Deep reinforcement learning (DRL) has emerged as a powerful paradigm for solving complex decision-making problems. However, DRL-based systems still face significant dependability challenges particularly in real-time environments due to the simulation-to-reality gap, out-of-distribution observations, and the critical impact of latency. Latency-induced faults, in particular, can lead to unsafe or unstable behaviour, yet existing fault-tolerance approaches to DRL systems lack formal methods to rigorously analyse and optimise performance and safety simultaneously in real-time settings. To address this, we propose a formal framework for designing and analysing real-time switching mechanisms between DRL agents and alternative controllers. Our approach leverages Timed Automata (TAs) for explicit switch logic design, which is then syntactically converted to a Markov Decision Process (MDP) for formal analysis. We develop a novel convex query technique for multi-objective model checking, enabling the optimisation of soft performance objectives while ensuring hard safety constraints for MDPs. Furthermore, we present MOPMC, a GPU-accelerated software tool implementing this technique, demonstrating superior scalability in both model size and objective numbers.

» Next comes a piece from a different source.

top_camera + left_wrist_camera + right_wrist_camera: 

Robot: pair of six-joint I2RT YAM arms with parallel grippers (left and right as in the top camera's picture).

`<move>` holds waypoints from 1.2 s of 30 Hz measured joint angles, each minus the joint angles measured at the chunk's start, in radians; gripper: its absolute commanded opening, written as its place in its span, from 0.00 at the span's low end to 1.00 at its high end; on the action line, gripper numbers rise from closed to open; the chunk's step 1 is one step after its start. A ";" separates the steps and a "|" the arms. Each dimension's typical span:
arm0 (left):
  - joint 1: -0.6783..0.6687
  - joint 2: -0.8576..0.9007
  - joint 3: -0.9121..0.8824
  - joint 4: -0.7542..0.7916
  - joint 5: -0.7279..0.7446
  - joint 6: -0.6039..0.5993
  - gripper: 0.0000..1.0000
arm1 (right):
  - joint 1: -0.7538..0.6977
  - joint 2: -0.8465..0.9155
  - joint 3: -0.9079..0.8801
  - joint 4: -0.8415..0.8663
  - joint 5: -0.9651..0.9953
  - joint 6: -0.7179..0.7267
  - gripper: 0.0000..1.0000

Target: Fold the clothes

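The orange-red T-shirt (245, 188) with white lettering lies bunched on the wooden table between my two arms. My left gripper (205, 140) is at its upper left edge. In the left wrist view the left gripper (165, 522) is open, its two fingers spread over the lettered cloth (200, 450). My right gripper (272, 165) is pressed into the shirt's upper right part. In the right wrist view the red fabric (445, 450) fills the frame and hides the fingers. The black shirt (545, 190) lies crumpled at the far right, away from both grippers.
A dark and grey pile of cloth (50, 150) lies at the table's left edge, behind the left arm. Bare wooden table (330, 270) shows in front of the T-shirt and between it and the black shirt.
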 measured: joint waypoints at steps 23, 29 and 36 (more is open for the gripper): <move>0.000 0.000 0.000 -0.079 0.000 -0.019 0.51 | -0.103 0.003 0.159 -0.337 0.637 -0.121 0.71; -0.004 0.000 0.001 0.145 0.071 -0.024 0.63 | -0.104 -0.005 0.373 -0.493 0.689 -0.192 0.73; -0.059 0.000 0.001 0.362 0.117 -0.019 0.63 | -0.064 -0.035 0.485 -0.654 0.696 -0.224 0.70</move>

翻译：深度强化学习已成为解决复杂决策问题的强大范式。然而，基于深度强化学习的系统仍面临严峻的可信赖性挑战，尤其是在实时环境中，这源于仿真与现实的差距、分布外观测以及延迟的关键影响。特别是延迟引发的故障可能导致不安全或不稳定的行为，但现有面向深度强化学习系统的容错方法缺乏在实时环境下同时严格分析和优化性能与安全性的形式化方法。为此，我们提出一个用于设计和分析深度强化学习代理与替代控制器之间实时切换机制的形式化框架。该方法利用时间自动机进行显式切换逻辑设计，随后通过语法转换将其转化为马尔可夫决策过程以进行形式化分析。我们开发了一种新颖的凸查询技术，用于多目标模型检测，能够在确保马尔可夫决策过程硬性安全约束的同时优化软性性能目标。此外，我们提出了MOPMC——一个实现该技术的GPU加速软件工具，在模型规模和目标数量方面均展现出卓越的可扩展性。